- Gonbad-e Pirmohammad Location within Iran Gonbad-e Pirmohammad Location within Ilam Province
- Coordinates: 33°15′03″N 46°32′25″E﻿ / ﻿33.25083°N 46.54028°E
- Country: Iran
- Province: Ilam
- County: Malekshahi
- District: Central
- Rural District: Chamzey

Population (2016)
- • Total: 1,573
- Time zone: UTC+3:30 (IRST)

= Gonbad-e Pirmohammad =

Village in Ilam province, Iran

Gonbad-e Pirmohammad (گنبد پیرمحمد) (Note: Also romanized as Gonbad Pīr Moḩammad, Gonbad-e Pir Mohammad, and Gonbad-e Pīr Moḩammad; also known as Emāmzādeh Pīr Moḩad, Emāmzādeh Pīr Moḩammad, Īmāmzādeh Pīr Mohad, Īmamzade Pīr Mohan, and Pīr Moḩammad) is a village in Chamzey Rural District of the Central District of Malekshahi County, Ilam province, Iran.

==Demographics==
===Ethnicity===
The village is populated by Kurds.

===Population===
At the time of the 2006 National Census, the village's population was 1,766 in 341 households, when it was in the former Malekshahi District (Note: Formerly Arkavazi District) of Mehran County.

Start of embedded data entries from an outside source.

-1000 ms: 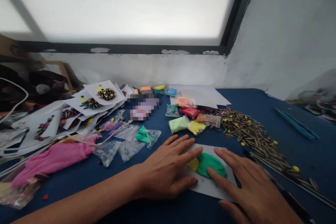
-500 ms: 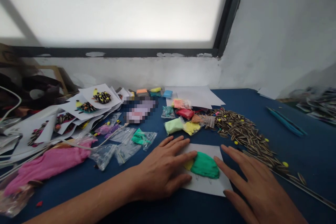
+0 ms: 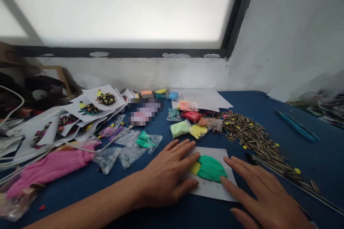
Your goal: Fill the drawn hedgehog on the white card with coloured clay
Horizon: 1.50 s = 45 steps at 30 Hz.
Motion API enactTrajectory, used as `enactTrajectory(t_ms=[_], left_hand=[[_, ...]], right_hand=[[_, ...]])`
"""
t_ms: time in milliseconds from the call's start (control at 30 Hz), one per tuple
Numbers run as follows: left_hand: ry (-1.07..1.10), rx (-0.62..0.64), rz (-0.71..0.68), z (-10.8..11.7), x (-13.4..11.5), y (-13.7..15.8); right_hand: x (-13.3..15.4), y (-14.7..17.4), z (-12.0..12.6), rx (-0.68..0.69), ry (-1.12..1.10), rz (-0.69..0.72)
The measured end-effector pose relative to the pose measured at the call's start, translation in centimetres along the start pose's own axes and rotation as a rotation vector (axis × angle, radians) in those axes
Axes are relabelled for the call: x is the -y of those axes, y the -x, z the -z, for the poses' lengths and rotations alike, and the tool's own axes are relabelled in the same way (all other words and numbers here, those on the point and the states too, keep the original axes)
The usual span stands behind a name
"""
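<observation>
On a white sheet of paper [image 3: 199, 189] lies a flattened oval of green clay [image 3: 213, 169], with a smaller patch of yellow clay [image 3: 195, 168] at its left end. Short pencil lines show below the green oval. My left hand [image 3: 172, 173] rests flat over the paper's left side, fingers stretched out, partly covering the yellow clay. My right hand [image 3: 258, 189] is spread at the paper's right side; a fingertip touches the green clay's lower right edge. Neither hand grips anything.
Striped sunflower seeds [image 3: 249, 136] are heaped to the right, beside a thin dark rod [image 3: 298, 183]. Blue tweezers [image 3: 298, 126] lie farther right. Clay packets [image 3: 180, 128] sit behind the paper. At left are pink clay [image 3: 53, 168] and seed-decorated sheets [image 3: 94, 109].
My right hand has shifted down along the green clay's right edge, its fingertip now at the lower right. My left hand stays nearly in place. The view has moved slightly.
</observation>
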<state>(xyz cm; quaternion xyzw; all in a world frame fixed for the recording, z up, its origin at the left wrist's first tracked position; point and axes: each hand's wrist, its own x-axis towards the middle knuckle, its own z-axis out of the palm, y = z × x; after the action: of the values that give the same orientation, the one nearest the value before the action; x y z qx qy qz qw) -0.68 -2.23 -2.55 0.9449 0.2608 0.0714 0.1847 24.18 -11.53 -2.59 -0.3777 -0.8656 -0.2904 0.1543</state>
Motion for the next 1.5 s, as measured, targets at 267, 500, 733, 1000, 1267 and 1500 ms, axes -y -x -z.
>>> enactTrajectory(t_ms=[267, 500, 733, 1000, 1267, 1500], left_hand=[[0.04, -0.041, -0.027, -0.2, 0.3, -0.1], [0.101, -0.143, -0.037, -0.4, 0.3, 0.3], [0.449, -0.556, -0.003, -0.7, 0.8, -0.1], [0.423, -0.633, 0.129, 2.3, 2.4, -0.9], [0.073, -0.439, 0.212, 2.9, 5.0, -2.0], [-0.171, -0.232, 0.224, 3.0, 5.0, -4.4]], right_hand=[[-0.3, 0.5, -0.5, -0.038, -0.059, -0.05], [-0.2, 1.0, -0.6, -0.045, -0.132, -0.239], [-2.2, -1.6, 0.6, -0.093, -0.128, -0.248], [-3.9, -6.9, -1.5, -0.131, -0.214, -0.28], [-2.0, -4.8, -3.9, -0.154, -0.328, -0.294], [-2.0, -4.9, -3.1, -0.134, -0.426, -0.253]])
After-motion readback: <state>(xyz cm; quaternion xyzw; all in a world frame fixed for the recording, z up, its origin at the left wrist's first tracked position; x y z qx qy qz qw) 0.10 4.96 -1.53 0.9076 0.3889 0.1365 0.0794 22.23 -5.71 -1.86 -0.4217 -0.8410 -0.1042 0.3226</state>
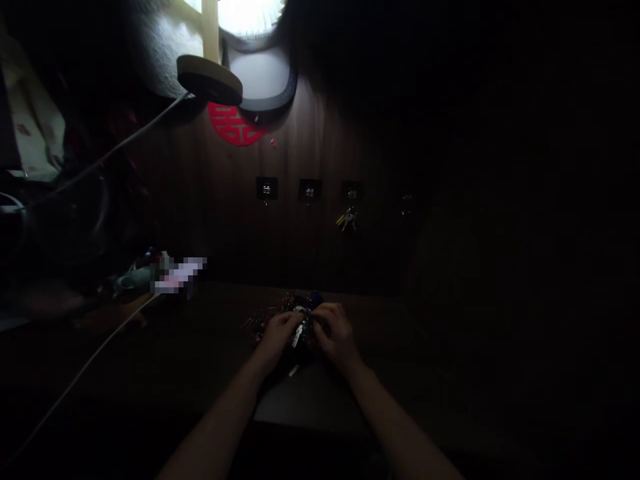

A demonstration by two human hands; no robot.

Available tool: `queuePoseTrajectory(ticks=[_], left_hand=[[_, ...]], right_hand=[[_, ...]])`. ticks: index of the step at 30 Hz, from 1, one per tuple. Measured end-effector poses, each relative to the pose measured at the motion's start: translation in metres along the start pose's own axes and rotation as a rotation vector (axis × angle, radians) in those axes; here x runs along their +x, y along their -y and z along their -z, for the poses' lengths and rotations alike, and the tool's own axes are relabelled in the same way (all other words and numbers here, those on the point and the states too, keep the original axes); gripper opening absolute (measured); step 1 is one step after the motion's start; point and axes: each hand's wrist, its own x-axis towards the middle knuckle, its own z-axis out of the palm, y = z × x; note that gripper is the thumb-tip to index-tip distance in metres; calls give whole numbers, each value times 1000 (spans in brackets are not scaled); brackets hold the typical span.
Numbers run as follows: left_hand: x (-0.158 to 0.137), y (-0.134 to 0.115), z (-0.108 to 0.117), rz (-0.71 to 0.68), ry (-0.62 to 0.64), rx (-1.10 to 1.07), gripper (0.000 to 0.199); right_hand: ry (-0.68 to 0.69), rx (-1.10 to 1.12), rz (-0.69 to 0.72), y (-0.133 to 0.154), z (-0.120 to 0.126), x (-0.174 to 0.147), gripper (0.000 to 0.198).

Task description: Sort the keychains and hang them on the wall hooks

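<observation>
Silvery piece: sat between the hands, long axis slanting, near end leftward.
Left hand: fingertips drawn together at a dark, cluttered bundle; whether clamped, I could not tell.
Right hand: fingers bent at the bundle's right side, grip unclear.
Tabletop: showed between the forearms, reaching its near edge.
Keys: hung farther off, below a dark plate.

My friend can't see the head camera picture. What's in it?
In near darkness, a person's left hand and right hand meet at a cluttered bundle on a dark tabletop, its details too dim to name. Keys hang on dark wood beyond; higher in view are a red cutout and a bright light.
</observation>
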Motion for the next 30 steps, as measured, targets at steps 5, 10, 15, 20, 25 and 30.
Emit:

The following census in 2011 counted 1,655 people in 424 households, by which time the district had been separated from the county in the establishment of Malekshahi County. The rural district was transferred to the new Central District. The 2016 census measured the population of the village as 1,573 people in 436 households. It was the most populous village in its rural district.